▸ **EXERCISE GOAL**
Only one portion of the data is to be written out: from the line bearing "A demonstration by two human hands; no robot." through the line bearing "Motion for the". Write it exactly as it appears.

Records contained in a dataset:
>>>>>
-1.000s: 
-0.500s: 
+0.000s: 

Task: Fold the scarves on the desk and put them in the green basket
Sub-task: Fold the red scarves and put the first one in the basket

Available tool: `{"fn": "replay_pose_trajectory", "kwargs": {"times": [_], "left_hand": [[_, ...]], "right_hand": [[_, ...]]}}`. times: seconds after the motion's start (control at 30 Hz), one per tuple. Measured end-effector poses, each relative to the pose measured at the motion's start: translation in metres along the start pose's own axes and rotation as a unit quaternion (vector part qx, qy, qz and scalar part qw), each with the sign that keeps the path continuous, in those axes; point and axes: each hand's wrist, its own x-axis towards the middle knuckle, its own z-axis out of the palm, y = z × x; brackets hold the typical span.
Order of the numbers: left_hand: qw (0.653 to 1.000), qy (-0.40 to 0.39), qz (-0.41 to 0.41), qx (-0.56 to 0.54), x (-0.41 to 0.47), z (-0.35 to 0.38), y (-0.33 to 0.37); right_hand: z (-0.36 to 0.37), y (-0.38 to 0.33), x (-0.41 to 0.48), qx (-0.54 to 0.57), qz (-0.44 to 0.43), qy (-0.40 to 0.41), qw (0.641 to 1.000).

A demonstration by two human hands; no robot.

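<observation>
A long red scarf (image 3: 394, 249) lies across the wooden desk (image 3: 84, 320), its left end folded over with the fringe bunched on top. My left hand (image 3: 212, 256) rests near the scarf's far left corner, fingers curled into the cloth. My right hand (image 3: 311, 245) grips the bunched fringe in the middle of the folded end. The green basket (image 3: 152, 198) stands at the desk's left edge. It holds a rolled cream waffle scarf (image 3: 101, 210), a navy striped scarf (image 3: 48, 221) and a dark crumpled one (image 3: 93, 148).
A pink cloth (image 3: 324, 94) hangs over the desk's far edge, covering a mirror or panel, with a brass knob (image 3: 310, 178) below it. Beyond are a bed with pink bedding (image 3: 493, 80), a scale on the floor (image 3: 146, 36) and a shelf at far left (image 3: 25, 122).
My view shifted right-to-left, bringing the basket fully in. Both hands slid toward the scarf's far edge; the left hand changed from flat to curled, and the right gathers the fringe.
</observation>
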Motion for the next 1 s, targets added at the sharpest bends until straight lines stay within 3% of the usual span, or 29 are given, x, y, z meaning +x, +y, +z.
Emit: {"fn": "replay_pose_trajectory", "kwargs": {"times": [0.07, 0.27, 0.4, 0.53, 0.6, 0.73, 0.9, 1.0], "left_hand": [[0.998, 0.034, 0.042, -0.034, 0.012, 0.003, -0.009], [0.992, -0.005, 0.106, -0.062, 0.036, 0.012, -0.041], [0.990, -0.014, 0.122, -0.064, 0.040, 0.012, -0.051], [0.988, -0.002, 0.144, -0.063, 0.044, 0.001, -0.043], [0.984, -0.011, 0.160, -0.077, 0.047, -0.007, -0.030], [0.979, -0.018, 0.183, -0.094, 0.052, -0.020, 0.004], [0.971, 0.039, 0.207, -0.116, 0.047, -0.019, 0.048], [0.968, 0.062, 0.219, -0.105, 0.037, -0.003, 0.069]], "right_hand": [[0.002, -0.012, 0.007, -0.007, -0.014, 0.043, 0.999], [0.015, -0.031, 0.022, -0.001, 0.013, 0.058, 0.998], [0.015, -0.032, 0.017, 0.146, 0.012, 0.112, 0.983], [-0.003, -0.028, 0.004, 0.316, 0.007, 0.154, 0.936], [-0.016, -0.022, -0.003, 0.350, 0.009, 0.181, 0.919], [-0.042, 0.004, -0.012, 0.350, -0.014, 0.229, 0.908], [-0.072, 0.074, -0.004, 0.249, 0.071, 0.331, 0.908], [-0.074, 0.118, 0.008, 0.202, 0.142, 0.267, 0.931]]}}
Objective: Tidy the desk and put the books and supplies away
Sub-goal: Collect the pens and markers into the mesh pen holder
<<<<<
▸ **YOUR RESPONSE**
A demonstration by two human hands; no robot.

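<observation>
A long red scarf (image 3: 394, 249) lies across the wooden desk (image 3: 84, 320), its left end folded over with the fringe bunched on top. My left hand (image 3: 212, 256) rests near the scarf's far left corner, fingers curled into the cloth. My right hand (image 3: 311, 245) grips the bunched fringe in the middle of the folded end. The green basket (image 3: 152, 198) stands at the desk's left edge. It holds a rolled cream waffle scarf (image 3: 101, 210), a navy striped scarf (image 3: 48, 221) and a dark crumpled one (image 3: 93, 148).
A pink cloth (image 3: 324, 94) hangs over the desk's far edge, covering a mirror or panel, with a brass knob (image 3: 310, 178) below it. Beyond are a bed with pink bedding (image 3: 493, 80), a scale on the floor (image 3: 146, 36) and a shelf at far left (image 3: 25, 122).
My view shifted right-to-left, bringing the basket fully in. Both hands slid toward the scarf's far edge; the left hand changed from flat to curled, and the right gathers the fringe.
</observation>
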Motion for the next 1 s, targets added at the sharpest bends until straight lines stay within 3% of the usual span, or 29 are given, x, y, z meaning +x, +y, +z.

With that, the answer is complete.